The following cell defines an environment that returns the new position on the grid, i.e. new state $S_{t+1}$, and reward $R_{t+1}$ when taking action $A_t$ in state $S_t$:

In [None]:
# actions: 0 - up, 1 - down, 2 - left, 3 - right
def check_boundary(s,a):
    if a==0 and s<5:
        return False
    if a==1 and s>19:
        return False
    if a==2 and s%5==0:
        return False
    if a==3 and (s+1)%5==0:
        return False

    return True
    
    
def environment(s,a):
    if s==1:
        return 21, 10
    if s==3:
        return 13, 5
    
    if not check_boundary(s,a):
        return s, -1
    
    r = 0
    
    update = [-5, 5, -1, 1]
    sp = s + update[a]
    
    return sp, r

We now consider the "indifferent" policy $p(a|s)=\frac{1}{4}$ $\forall a,s$. Then we can rewrite the Bellman equation as a system of linear equations for the value function:

$$
\sum_{s'}\underbrace{\Big[\delta_{s,s'}-\frac{1}{4}\gamma\sum_{a,r}p(s',r|s,a)\Big]}_{\equiv A_{s,s'}}v_\pi(s')=\underbrace{\frac14\sum_{a,s',r}rp(s',r|s,a)}_{\equiv b_s}
$$

Hence, in order to find $v_\pi(s)$ we need to solve the linear equation

$$
    \sum_{s'}A_{s,s'}v_\pi(s')=b_s
$$

For this purpose, we construct the matrix $A$ and the vector $b$ (using the `environment` function from above):

In [None]:
A=np.zeros((25,25))
b=np.zeros(25)
gamma=0.9

# To implement: fill the matrix A and vector b

Then we can solve for the value function:

In [None]:
v = np.dot(np.linalg.inv(A), b)

In [None]:
v.reshape((5,5))

#### Iterative Policy Evaluation

Alternatively, the value function can be determined in an iterative approach using the following prescription:

Loop over iterations:

&nbsp;&nbsp;&nbsp;&nbsp;Loop over all states $s$:
  
&nbsp;&nbsp;&nbsp;&nbsp;&nbsp;&nbsp;&nbsp;&nbsp;$v_\pi(s)\quad\leftarrow\quad\sum_a\pi(a|s)\sum_{s',r}p(s',r|s,a)\big[r+\gamma v_\pi(s')\big]$

We implement this prescription again assuming the "indifferent" policy $\pi(a|s)=\frac14$:

In [None]:
v=np.zeros(25)

# To implement: iterative policy evaluation
    
v.reshape((5,5))

## Policy improvement and Q-table

The value function $v_\pi(s)$ tells us how good it is to follow the policy $\pi$ starting from state $s$. Now, we would like to determine whether there is a better policy than $\pi$. In order to do this we can consider the value of choosing an action $a$ when in state $s$, indicated by the **action-value function**

$$
q_\pi(s,a)=\mathbb E[R_{t+1}+\gamma v_\pi(S_{t+1})|S_t=s, A_t=a]=\sum_{s',r}p(s',r|s,a)\big[r+\gamma v_\pi(s')\big]
$$

Now, the optimal policy $\pi_*$ maximizes the value of a state, which is achieved by choosing the best action in that state.
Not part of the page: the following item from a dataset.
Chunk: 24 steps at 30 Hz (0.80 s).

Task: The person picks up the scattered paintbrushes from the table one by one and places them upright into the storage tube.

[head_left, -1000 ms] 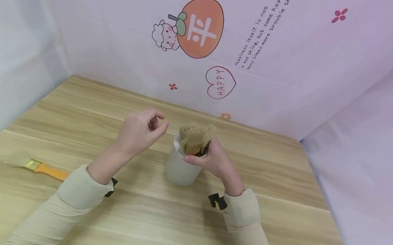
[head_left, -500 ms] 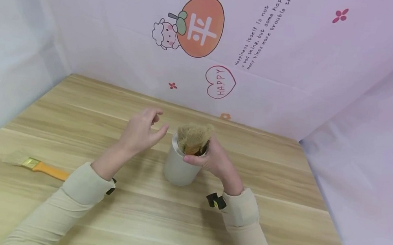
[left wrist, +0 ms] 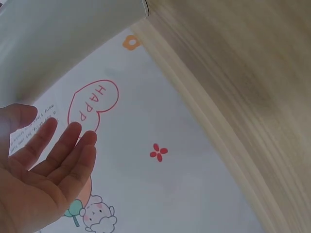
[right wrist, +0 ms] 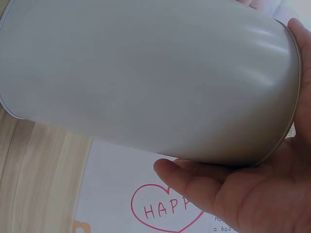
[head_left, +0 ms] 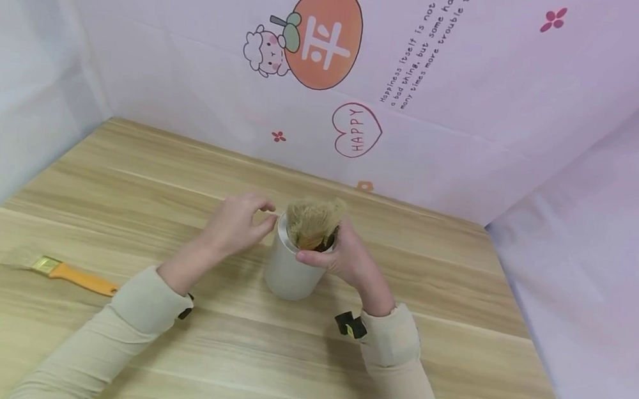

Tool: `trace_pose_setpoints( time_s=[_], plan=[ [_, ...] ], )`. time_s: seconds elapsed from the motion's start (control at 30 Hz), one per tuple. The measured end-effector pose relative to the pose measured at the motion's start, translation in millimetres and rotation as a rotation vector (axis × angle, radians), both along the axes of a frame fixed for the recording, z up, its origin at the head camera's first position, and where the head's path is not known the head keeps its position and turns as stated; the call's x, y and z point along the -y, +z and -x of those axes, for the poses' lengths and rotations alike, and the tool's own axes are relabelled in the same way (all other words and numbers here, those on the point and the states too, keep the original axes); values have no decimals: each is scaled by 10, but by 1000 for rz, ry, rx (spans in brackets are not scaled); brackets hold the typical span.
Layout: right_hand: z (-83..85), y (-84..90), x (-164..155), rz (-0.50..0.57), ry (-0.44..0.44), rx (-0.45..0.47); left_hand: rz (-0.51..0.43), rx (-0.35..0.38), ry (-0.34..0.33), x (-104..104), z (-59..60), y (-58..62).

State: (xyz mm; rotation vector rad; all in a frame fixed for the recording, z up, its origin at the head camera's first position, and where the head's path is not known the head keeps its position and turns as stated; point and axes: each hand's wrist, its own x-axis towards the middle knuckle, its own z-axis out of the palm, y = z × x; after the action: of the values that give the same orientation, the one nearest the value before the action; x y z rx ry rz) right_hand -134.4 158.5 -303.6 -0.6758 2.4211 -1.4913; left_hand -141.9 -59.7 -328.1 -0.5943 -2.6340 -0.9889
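My left hand (head_left: 236,227) has dropped from above the table and closed in on the grey cup (head_left: 290,267); its relaxed fingers now reach the rim, holding nothing. From the head view, my right hand (head_left: 343,256) grips the cup's other side, thumb across the rim, and brush bristles (head_left: 313,219) stick out the top. An orange-handled brush (head_left: 61,269) lies far left of the cup. The left wrist view shows straight fingers (left wrist: 63,150) and only a corner of the cup (left wrist: 58,43). The right wrist view shows the thumb (right wrist: 194,182) curled round the cup wall (right wrist: 146,77); the bristles are hidden there.
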Motion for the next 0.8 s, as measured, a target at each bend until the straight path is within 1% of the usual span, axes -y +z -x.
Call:
trace_pose_setpoints(
  time_s=[0.1,0.17,0.27,0.33,0.4,0.5,0.67,0.8],
  plan=[
    [-1,2,13,7,6,-10,19,-15,5,7,7,-16],
    [-13,8,10,-10,4,-24,38,-31,-3,3,-2,-19],
    [-30,17,0,-30,-7,-29,57,-29,-12,-14,-35,-14],
    [-34,18,-4,-43,-11,-27,58,-19,-8,-25,-54,-27],
    [-29,13,-3,-42,-7,-21,49,1,12,-28,-68,-56],
    [-28,0,-4,-55,6,-37,45,21,36,-14,-71,-114],
    [-44,-16,-12,-67,-3,-37,28,57,46,18,-55,-185],
    [-24,-17,1,-59,-7,-28,16,55,65,49,-27,-213]
  ],
)
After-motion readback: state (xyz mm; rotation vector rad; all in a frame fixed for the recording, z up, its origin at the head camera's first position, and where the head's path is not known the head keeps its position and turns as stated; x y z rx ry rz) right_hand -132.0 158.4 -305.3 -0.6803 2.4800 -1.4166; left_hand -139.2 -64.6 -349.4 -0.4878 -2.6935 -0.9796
This leads to the **Bellman optimality equation** for the value function

$$
v_*(s)=\max_a q_{\pi_*}(s,a)=\max_a \sum_{s',r}p(s',r|s,a)\big[r+\gamma v_*(s')\big]
$$

Now, if for two *deterministic* policies $\pi$ and $\pi'$

$$
q_\pi(s,\pi'(s))\geq v_\pi(s)\quad\forall s
$$

the *policy improvement theorem* says that $\pi'$ is a better policy than $\pi$ in the sense that

$$
v_{\pi'}(s)\geq v_\pi(s)\quad\forall s
$$

This means that we can improve on any policy $\pi$ by choosing the corresponding **greedy policy**

$$
\pi'(s)=\underset{a}{\operatorname{argmax}}  q_\pi(s,a)
$$

If the greedy policy $\pi'$ is equally good as the original policy $\pi$, then $v_\pi=v_{\pi'}$ and we recover the Bellman optimality equation

$$
v_{\pi'}(s)=\max_a\sum_{s',r}p(s',r|s,a)\big[r+\gamma v_{\pi'}(s')\big]
$$

meaning that $v_{\pi'}=v_*$ and $\pi=\pi'$ is the optimal policy.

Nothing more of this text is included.